#### Task objective
Reproduce the whole listing, keeping every character the same.

#### Supplied material
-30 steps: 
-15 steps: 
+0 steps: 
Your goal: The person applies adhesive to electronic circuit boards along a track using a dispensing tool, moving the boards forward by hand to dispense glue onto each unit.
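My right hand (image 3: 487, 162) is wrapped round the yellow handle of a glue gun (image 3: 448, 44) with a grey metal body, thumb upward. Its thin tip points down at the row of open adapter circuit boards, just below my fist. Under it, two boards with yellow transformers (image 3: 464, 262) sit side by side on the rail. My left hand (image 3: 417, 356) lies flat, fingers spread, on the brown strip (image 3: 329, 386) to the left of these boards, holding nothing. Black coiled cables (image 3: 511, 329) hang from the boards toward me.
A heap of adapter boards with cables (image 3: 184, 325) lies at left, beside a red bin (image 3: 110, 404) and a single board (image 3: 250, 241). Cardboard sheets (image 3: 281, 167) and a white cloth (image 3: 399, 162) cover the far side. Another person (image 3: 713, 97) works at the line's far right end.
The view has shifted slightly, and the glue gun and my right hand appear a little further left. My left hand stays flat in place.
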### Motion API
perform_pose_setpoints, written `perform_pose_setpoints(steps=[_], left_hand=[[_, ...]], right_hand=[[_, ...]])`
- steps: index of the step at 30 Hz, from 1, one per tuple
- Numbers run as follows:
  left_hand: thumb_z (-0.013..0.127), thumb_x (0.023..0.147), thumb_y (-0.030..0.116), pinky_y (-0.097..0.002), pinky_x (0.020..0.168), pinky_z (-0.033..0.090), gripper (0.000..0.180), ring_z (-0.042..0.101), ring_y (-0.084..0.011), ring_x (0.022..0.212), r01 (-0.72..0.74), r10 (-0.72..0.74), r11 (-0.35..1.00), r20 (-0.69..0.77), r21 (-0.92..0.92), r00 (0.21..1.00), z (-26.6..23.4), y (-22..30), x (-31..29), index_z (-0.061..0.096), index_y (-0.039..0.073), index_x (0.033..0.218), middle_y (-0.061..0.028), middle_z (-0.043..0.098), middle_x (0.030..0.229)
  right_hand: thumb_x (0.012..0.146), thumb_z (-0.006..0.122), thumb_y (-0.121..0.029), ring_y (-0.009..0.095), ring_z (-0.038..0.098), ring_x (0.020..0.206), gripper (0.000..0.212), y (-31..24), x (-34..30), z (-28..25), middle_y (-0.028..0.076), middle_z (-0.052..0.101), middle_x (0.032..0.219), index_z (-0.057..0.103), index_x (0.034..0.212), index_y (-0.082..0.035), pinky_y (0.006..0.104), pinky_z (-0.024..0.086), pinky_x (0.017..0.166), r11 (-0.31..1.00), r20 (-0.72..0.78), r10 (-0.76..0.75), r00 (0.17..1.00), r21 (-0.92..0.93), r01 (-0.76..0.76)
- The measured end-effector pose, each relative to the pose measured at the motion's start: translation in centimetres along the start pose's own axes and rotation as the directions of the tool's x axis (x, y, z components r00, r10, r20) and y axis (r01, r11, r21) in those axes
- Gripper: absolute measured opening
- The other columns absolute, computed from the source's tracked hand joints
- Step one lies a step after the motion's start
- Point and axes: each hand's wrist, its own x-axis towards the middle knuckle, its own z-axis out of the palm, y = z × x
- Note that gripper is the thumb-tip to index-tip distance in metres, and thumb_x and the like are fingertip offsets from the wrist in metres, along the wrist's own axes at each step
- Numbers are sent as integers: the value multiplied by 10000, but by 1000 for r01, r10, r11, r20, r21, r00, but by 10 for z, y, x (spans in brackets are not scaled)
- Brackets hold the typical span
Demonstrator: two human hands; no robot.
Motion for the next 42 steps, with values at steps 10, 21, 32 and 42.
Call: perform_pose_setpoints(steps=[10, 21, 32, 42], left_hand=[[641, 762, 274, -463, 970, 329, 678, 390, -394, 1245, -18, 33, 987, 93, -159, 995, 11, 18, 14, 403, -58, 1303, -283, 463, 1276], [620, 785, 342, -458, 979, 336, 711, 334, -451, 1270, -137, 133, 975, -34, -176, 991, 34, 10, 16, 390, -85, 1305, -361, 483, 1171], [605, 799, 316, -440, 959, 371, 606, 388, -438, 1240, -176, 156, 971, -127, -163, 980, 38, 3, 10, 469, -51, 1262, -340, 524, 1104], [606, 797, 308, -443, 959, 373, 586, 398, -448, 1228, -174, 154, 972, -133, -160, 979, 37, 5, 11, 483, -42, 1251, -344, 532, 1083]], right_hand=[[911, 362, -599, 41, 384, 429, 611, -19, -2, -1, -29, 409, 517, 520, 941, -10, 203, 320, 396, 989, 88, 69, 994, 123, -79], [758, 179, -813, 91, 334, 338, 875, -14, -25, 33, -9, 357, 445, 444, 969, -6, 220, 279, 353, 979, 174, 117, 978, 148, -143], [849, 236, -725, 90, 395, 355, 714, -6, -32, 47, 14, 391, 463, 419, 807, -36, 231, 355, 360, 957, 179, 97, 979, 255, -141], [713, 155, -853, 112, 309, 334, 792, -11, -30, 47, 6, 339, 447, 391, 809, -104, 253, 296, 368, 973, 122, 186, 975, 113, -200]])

#### Expected answer
-30 steps: 
-15 steps: 
+0 steps: 
Your goal: The person applies adhesive to electronic circuit boards along a track using a dispensing tool, moving the boards forward by hand to dispense glue onto each unit.
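My right hand (image 3: 487, 162) is wrapped round the yellow handle of a glue gun (image 3: 448, 44) with a grey metal body, thumb upward. Its thin tip points down at the row of open adapter circuit boards, just below my fist. Under it, two boards with yellow transformers (image 3: 464, 262) sit side by side on the rail. My left hand (image 3: 417, 356) lies flat, fingers spread, on the brown strip (image 3: 329, 386) to the left of these boards, holding nothing. Black coiled cables (image 3: 511, 329) hang from the boards toward me.
A heap of adapter boards with cables (image 3: 184, 325) lies at left, beside a red bin (image 3: 110, 404) and a single board (image 3: 250, 241). Cardboard sheets (image 3: 281, 167) and a white cloth (image 3: 399, 162) cover the far side. Another person (image 3: 713, 97) works at the line's far right end.
The view has shifted slightly, and the glue gun and my right hand appear a little further left. My left hand stays flat in place.
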### Motion API
perform_pose_setpoints, written `perform_pose_setpoints(steps=[_], left_hand=[[_, ...]], right_hand=[[_, ...]])`
- steps: index of the step at 30 Hz, from 1, one per tuple
- Numbers run as follows:
  left_hand: thumb_z (-0.013..0.127), thumb_x (0.023..0.147), thumb_y (-0.030..0.116), pinky_y (-0.097..0.002), pinky_x (0.020..0.168), pinky_z (-0.033..0.090), gripper (0.000..0.180), ring_z (-0.042..0.101), ring_y (-0.084..0.011), ring_x (0.022..0.212), r01 (-0.72..0.74), r10 (-0.72..0.74), r11 (-0.35..1.00), r20 (-0.69..0.77), r21 (-0.92..0.92), r00 (0.21..1.00), z (-26.6..23.4), y (-22..30), x (-31..29), index_z (-0.061..0.096), index_y (-0.039..0.073), index_x (0.033..0.218), middle_y (-0.061..0.028), middle_z (-0.043..0.098), middle_x (0.030..0.229)
  right_hand: thumb_x (0.012..0.146), thumb_z (-0.006..0.122), thumb_y (-0.121..0.029), ring_y (-0.009..0.095), ring_z (-0.038..0.098), ring_x (0.020..0.206), gripper (0.000..0.212), y (-31..24), x (-34..30), z (-28..25), middle_y (-0.028..0.076), middle_z (-0.052..0.101), middle_x (0.032..0.219), index_z (-0.057..0.103), index_x (0.034..0.212), index_y (-0.082..0.035), pinky_y (0.006..0.104), pinky_z (-0.024..0.086), pinky_x (0.017..0.166), r11 (-0.31..1.00), r20 (-0.72..0.78), r10 (-0.76..0.75), r00 (0.17..1.00), r21 (-0.92..0.93), r01 (-0.76..0.76)
- The measured end-effector pose, each relative to the pose measured at the motion's start: translation in centimetres along the start pose's own axes and rotation as the directions of the tool's x axis (x, y, z components r00, r10, r20) and y axis (r01, r11, r21) in those axes
- Gripper: absolute measured opening
- The other columns absolute, computed from the source's tracked hand joints
- Step one lies a step after the motion's start
- Point and axes: each hand's wrist, its own x-axis towards the middle knuckle, its own z-axis out of the palm, y = z × x
- Note that gripper is the thumb-tip to index-tip distance in metres, and thumb_x and the like are fingertip offsets from the wrist in metres, along the wrist's own axes at each step
- Numbers are sent as integers: the value multiplied by 10000, but by 1000 for r01, r10, r11, r20, r21, r00, but by 10 for z, y, x (spans in brackets are not scaled)
- Brackets hold the typical span
Demonstrator: two human hands; no robot.
Motion for the next 42 steps, with values at steps 10, 21, 32 and 42.
Call: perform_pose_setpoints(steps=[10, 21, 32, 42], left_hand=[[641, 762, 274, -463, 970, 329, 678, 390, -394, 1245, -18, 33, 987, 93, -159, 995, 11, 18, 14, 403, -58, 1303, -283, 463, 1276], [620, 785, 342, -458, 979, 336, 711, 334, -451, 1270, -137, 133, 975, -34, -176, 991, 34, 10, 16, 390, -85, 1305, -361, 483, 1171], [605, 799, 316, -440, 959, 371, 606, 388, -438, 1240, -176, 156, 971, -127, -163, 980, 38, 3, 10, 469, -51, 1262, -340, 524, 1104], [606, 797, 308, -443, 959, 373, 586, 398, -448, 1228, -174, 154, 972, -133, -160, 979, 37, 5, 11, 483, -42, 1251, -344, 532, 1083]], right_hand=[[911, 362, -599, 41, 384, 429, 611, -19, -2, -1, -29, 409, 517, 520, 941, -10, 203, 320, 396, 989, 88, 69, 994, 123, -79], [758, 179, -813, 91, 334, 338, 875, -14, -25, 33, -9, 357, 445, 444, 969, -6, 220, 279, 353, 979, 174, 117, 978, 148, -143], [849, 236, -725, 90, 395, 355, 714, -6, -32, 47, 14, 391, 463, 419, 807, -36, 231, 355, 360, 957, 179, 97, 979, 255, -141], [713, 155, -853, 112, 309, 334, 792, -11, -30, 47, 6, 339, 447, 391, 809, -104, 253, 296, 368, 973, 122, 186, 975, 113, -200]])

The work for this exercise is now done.